Nascido nas Caldas da Rainha, Raul Proença foi um dos maiores pensadores portugueses, mas actualmente está quase esquecido, considera Amílcar Coelho, doutorado em Filosofia e director do Centro de Formação de Professores de Alcobaça e Nazaré.
“É um pensador universal, com uma actualidade extrema”, defende, evocando o facto do pensamento de Raul Proença estar ligado à condição humana e com uma exigência ética e metafísica muito profunda.
Na sua opinião, Raul Proença já pensava contra “estes aprendizes de feiticeiros que encontramos todos os dias quando ligamos a televisão”.
As declarações foram feitas a 2 de Outubro durante uma acção de formação promovida pelo Centro de Formação de Associação de Escolas Centro-Oeste, no âmbito de um ciclo de conferências evocativas do centenário da implantação da República.
Segundo o director do centro, Nicolau Borges, os professores não poderiam deixar de assinalar este momento histórico, analisando a República de uma perspectiva multi-disciplinar.
Até 13 de Novembro estão a decorrer uma série de conferências com abordagens às várias temáticas, da Arte à Filosofia.
Amanhã, 9 de Outubro, a responsável do arquivo da Casa-Museu dos Patudos, Laurinda Paz, irá estar no CCC para uma conferência sobre José Relvas, o homem que proclamou a República, a 5 de Outubro de 1910, da varanda da Câmara Municipal de Lisboa.
Nesta acção de formação certificada, inscreveram-se cerca de 100 professores, à semelhança das outras conferências que têm-se realizado.
Raul Proença na Raul Proença
A conferência sobre o escritor e jornalista caldense foi a única que se realizou na Escola Secundária Raul Proença, exactamente porque considerarem ser a melhor forma de o homenagear.
A escola também está a assinalar o centenário da República com uma série de exposições, nas quais está em destaque a figura de Raul Proença.
No entanto, o conferencista do dia 2 de Outubro lamentou que esta escola não tenha um grupo de investigação sobre o seu patrono.
Amílcar Coelho referiu que ao pegar nesse dia num livro de Raul Proença que faz parte do espólio da biblioteca escolar, percebeu que tinha sido o primeiro a folheá-lo porque este ainda estava intocado. “É uma edição horrível e quando se lê a primeira vez as páginas precisam de ser soltas.

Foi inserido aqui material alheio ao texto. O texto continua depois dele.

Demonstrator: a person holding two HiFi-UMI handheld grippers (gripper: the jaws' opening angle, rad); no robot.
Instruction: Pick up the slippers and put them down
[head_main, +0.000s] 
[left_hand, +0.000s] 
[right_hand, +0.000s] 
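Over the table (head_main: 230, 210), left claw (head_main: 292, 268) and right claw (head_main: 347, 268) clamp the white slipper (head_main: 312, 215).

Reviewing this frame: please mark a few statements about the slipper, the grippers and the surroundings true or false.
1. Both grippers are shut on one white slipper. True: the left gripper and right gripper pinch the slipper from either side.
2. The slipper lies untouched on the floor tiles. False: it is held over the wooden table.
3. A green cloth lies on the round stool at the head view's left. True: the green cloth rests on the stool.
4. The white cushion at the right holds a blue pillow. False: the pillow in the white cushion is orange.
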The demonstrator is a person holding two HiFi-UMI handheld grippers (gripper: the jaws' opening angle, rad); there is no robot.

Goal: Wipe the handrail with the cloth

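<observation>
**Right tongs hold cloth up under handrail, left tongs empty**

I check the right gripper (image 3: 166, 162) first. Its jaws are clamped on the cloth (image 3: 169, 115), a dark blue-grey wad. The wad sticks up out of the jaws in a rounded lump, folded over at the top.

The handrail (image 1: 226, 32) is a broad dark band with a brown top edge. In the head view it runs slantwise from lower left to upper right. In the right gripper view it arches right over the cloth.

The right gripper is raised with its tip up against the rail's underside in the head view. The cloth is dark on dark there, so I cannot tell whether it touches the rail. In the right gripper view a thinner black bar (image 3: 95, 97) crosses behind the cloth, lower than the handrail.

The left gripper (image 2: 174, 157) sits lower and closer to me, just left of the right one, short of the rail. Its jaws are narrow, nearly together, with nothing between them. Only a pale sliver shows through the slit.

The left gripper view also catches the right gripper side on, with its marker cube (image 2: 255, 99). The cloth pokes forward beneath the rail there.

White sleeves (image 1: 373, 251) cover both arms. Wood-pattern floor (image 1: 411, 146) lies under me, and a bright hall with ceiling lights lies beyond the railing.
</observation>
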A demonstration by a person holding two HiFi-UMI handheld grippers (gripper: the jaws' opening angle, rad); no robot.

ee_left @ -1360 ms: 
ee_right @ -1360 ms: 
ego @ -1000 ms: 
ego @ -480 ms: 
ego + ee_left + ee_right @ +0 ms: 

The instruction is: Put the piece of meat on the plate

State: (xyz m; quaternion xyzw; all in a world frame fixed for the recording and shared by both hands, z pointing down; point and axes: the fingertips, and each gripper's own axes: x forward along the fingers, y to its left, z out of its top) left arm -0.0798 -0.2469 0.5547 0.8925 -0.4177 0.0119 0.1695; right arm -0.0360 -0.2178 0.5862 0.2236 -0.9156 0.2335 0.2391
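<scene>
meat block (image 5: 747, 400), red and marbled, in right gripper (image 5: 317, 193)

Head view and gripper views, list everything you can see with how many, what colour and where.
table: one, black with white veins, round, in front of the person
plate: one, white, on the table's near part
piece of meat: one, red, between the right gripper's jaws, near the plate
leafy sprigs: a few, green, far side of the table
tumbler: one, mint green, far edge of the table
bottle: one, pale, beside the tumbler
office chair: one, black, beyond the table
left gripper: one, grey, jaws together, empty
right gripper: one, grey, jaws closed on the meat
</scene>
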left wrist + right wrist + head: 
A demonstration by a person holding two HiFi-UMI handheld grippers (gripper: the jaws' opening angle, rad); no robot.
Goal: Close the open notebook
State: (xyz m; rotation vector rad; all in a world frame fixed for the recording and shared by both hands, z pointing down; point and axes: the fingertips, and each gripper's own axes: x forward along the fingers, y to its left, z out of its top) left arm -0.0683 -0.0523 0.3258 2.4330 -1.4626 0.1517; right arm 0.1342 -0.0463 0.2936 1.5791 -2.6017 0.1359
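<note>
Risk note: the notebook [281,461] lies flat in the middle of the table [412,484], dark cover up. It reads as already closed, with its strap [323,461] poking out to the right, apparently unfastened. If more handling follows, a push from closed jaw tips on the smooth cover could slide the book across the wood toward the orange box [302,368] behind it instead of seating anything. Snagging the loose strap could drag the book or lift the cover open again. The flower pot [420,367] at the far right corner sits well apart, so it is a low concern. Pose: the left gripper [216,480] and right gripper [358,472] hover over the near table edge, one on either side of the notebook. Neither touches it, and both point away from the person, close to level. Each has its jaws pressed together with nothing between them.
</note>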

Este livro está ainda na sua ‘virgindade’ absoluta”, comentou o docente.
“Espero que esta conferência suscite o interesse naquilo que o Raul Proença tem para dar, que é uma fonte riquíssima do pensarmos por nós próprios”, afirmou.
Segundo o investigador, os textos de Raul Proença, que tem uma obra vasta, são sempre fluidos, simples e ao mesmo tempo profundos. “Ele nunca abandona o seu espírito crítico, no sentido de fundamentar e dar razões, rejeitando os dogmas”, explicou.
Amílcar Coelho debruçou-se sobre os pensadores da I República durante a sua tese de Mestrado que teve como tema António Sérgio. “Tenho muitas dúvidas se Raul Proença não é um pensador muito mais profundo do que o próprio António Sérgio”, considera.
Embora Raul Proença seja mais conhecida por outras questões, o professor quis dar a conhecer o seu pensamento filosófico.
“Nos tempos em que estamos a viver precisamos ainda mais de uma ‘trincheira’ que resista aos dogmas e ao pensamento feito”, como fez Raul Proença.
Amílcar Coelho contou como Raul Proença leu, na sua versão original em alemão, os textos do filósofo Friedrich Nietzsche sobre a teoria do Eterno Retorno.
Em alternativa a uma concepção linear do tempo, no qual esperamos sempre que as nossas acções tendam para um momento final perfeito, Nietzsche desenvolveu um modelo “que questionava a ordem das coisas”.
Segundo o conferencista, Nietzsche defendia que o tempo “não é a duração para o triunfo do Bem e que a realidade tem muitas verdades”.
Esta teoria, a partir do qual Raul Proença viria a escrever um ensaio filosófico com o mesmo nome, terá inspirado uma filosofia e uma moral imanentes à condição contingente mortal do homem.
“Temos a necessidade de fazer o ‘jogo da vida’, tocados pela sua imprevisibilidade”, tal como uma criança que joga à bola a partir de certas regras, mas fruindo do facto do resultado ser imprevisível.
“O Eterno Retorno é a sucessão das coisas que se repetem, num sujeito activo e inteligente que procura em cada sucessão ser o elemento que as faz diferir”, concluiu Amílcar Coelho.